これは引数にデフォルト値がある時に問題となります。
overload do def foo(x = do_something_with_side_effect) end def foo(x, y) end end
1つ目のfoo
メソッドは、いかにも副作用がありそうなdo_something_with_side_effect
メソッドをデフォルト値として持っています。
このメソッドは引数のチェック時に評価されて呼び出されてしまいます。
これを防ぐには、仮引数のデフォルト値をnil
のような適当な値に置き換えてやれば良いでしょう。
どのメソッドにもマッチしなかった時のエラーメッセージをちゃんとする
https://github.com/pocke/overloader/issues/2
現在、どのメソッドにもマッチしなかったときは単にraise ArgumentError
しており、メッセージがなにもありません。
これは不親切なのでoverloadされた各メソッドの引数の情報を元に、よりわかりやすいメッセージを出力したいですね。

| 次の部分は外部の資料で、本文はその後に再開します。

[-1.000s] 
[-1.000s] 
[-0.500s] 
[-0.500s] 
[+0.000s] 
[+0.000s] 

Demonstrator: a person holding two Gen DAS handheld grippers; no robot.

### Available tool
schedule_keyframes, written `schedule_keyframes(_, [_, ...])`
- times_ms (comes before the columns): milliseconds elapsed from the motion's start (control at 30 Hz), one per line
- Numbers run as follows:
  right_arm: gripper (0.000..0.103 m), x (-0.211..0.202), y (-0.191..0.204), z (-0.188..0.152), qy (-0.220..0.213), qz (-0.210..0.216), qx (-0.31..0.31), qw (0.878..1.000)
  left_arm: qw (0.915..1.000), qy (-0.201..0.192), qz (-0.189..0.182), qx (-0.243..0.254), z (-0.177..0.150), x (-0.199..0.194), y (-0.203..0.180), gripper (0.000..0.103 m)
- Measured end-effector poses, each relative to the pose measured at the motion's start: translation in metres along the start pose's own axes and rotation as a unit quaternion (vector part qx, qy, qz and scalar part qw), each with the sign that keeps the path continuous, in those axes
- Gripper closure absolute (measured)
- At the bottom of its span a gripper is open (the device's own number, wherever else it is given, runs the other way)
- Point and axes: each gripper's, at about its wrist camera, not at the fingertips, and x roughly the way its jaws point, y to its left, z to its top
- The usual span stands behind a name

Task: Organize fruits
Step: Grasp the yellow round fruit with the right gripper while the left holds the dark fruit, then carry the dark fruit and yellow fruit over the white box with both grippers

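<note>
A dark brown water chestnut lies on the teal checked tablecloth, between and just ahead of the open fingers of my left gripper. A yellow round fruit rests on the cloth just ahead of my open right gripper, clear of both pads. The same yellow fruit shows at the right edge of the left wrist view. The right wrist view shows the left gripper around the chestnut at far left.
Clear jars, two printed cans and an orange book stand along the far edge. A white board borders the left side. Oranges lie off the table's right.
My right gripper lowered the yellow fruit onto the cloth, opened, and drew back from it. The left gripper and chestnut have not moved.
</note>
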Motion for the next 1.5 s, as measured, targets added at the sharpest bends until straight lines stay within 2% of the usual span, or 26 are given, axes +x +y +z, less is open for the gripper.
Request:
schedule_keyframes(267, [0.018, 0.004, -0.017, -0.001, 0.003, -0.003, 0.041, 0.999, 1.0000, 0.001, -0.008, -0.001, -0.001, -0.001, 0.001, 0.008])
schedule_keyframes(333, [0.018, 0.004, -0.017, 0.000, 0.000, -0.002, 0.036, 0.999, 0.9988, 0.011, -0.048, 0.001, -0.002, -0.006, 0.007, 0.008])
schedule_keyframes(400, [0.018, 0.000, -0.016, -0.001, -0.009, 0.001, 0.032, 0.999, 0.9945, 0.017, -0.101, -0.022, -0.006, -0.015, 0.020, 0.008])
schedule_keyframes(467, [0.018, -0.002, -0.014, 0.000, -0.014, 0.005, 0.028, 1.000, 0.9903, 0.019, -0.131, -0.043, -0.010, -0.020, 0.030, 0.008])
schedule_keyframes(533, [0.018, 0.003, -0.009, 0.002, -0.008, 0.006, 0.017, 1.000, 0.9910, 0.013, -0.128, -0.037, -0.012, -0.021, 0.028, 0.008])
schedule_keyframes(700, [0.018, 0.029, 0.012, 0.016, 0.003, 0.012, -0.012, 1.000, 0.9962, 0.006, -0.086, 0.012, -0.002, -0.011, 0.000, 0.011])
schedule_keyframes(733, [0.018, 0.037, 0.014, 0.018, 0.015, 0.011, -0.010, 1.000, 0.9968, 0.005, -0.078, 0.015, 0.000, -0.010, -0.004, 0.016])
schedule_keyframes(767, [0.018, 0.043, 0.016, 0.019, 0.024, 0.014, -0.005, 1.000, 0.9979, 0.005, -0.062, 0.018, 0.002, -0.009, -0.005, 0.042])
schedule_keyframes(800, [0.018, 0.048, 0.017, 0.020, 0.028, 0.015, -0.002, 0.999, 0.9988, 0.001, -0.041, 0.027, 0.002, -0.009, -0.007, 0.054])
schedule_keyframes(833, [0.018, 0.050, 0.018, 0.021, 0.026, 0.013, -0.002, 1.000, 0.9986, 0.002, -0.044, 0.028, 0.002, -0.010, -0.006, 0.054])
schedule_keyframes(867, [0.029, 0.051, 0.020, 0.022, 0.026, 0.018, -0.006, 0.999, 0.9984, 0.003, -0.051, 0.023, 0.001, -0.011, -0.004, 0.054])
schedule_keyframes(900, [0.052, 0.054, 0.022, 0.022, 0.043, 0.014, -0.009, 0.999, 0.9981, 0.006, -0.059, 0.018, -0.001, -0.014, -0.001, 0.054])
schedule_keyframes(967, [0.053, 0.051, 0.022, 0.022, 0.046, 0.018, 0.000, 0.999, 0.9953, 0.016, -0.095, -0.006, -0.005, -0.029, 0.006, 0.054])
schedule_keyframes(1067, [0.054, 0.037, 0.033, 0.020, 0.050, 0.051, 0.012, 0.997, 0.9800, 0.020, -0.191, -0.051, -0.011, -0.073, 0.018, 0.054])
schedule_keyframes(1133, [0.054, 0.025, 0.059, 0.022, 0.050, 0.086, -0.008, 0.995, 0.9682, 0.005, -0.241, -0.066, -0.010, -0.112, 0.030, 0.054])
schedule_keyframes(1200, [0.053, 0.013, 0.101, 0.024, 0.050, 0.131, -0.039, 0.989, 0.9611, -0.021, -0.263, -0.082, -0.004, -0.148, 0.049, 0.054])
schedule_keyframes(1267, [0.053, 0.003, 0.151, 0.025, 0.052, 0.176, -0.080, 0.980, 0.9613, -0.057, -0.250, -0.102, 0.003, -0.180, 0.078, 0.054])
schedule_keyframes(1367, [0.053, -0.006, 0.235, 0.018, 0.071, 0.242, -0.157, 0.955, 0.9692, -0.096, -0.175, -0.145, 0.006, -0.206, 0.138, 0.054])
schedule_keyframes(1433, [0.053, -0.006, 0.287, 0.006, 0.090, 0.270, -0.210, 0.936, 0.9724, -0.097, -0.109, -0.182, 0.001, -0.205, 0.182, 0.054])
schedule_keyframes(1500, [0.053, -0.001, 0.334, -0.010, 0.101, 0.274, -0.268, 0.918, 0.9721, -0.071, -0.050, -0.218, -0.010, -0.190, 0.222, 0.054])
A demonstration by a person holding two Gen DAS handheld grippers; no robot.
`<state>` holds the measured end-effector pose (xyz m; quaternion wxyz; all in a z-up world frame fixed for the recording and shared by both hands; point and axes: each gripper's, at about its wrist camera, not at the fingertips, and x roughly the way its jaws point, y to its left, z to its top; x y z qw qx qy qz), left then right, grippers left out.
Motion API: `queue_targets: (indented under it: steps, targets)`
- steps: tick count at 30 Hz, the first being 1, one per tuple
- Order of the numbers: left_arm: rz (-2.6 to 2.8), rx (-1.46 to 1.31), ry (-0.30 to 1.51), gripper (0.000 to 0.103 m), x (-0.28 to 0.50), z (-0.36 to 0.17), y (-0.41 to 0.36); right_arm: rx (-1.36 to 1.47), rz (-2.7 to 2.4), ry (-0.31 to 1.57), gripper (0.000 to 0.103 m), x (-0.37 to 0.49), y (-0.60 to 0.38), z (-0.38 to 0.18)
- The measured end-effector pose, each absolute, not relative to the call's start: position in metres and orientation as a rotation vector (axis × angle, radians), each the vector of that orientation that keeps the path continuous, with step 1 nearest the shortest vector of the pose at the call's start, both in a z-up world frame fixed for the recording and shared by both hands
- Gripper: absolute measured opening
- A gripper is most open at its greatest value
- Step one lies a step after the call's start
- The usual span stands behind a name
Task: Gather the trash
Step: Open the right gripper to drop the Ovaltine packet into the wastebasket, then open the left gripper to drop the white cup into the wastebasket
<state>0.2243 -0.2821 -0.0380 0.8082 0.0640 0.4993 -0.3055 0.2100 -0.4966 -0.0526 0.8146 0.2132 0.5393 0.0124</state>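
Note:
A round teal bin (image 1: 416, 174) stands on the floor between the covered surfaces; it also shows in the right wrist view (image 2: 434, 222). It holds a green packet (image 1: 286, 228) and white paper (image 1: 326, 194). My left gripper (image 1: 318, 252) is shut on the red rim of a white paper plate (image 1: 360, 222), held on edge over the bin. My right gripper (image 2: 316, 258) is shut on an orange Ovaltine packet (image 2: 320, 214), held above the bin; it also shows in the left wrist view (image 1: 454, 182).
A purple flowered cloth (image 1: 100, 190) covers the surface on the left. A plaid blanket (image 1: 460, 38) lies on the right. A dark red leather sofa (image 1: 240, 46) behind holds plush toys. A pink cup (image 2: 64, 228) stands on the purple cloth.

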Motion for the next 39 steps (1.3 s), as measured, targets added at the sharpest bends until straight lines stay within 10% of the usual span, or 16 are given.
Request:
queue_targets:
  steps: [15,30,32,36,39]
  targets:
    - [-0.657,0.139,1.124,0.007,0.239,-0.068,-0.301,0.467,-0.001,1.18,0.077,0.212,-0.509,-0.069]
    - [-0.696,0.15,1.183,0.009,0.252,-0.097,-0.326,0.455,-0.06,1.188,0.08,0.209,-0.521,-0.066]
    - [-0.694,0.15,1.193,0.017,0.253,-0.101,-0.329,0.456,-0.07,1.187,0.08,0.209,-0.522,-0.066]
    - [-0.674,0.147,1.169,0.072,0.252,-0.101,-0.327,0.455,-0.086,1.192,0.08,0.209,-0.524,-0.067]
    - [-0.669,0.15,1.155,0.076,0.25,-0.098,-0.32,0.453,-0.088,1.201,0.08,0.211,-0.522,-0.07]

これらの改善をやってみたい人がいたら、ぜひIssueにコメントして手を付けてみてください。 そんなに難しくないと思います。
さいごに
RubyKaigi 2019で高まったRubyVM::AST熱によってoverloaderは生まれました。5 @joker1007さんの「Pragmatic Monadic Programing in Ruby」、@kddeiszさんの「Pre-evaluation in Ruby」、@tagomorisさんの「Invitation to Dark Side of Ruby」の3つの発表に、実装のアイディアと発想と沢山の情熱をもらっています。
また、@joker1007さんのoverrider、finalist、abstrikerの三兄弟にも刺激を受けています。
素敵な発表とコードをありがとうございました🙏
Rubyでもoverloadしていきましょう。 私はプロダクションにoverloader gemを入れようとは思いませんが、人柱は大歓迎です。